REQUIRED ACTION: Below is a listing; repeat exactly the lines from the one containing "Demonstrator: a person" to the one containing "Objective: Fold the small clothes", both included.

SUPPLIED DATA:
Start of Block

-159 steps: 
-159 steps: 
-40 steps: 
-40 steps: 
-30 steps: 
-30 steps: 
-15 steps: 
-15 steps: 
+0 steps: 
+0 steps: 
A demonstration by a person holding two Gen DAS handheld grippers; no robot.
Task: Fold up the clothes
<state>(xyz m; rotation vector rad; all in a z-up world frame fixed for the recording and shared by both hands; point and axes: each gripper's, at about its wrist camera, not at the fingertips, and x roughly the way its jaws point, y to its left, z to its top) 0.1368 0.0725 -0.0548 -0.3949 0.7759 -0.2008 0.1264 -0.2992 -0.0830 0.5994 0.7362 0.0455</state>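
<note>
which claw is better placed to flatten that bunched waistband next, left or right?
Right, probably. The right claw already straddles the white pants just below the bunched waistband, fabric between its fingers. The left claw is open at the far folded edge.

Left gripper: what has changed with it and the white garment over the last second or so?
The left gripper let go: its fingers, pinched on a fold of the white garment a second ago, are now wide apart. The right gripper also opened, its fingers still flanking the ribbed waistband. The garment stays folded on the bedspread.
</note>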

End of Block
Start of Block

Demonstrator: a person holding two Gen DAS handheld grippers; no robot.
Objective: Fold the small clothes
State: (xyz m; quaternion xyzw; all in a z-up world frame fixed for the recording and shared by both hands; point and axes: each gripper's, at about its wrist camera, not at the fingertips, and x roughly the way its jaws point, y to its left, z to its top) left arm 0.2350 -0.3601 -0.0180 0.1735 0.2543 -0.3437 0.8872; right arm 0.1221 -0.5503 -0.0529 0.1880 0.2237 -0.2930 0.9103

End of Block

RESPONSE FOR THIS EXERCISE:
Demonstrator: a person holding two Gen DAS handheld grippers; no robot.
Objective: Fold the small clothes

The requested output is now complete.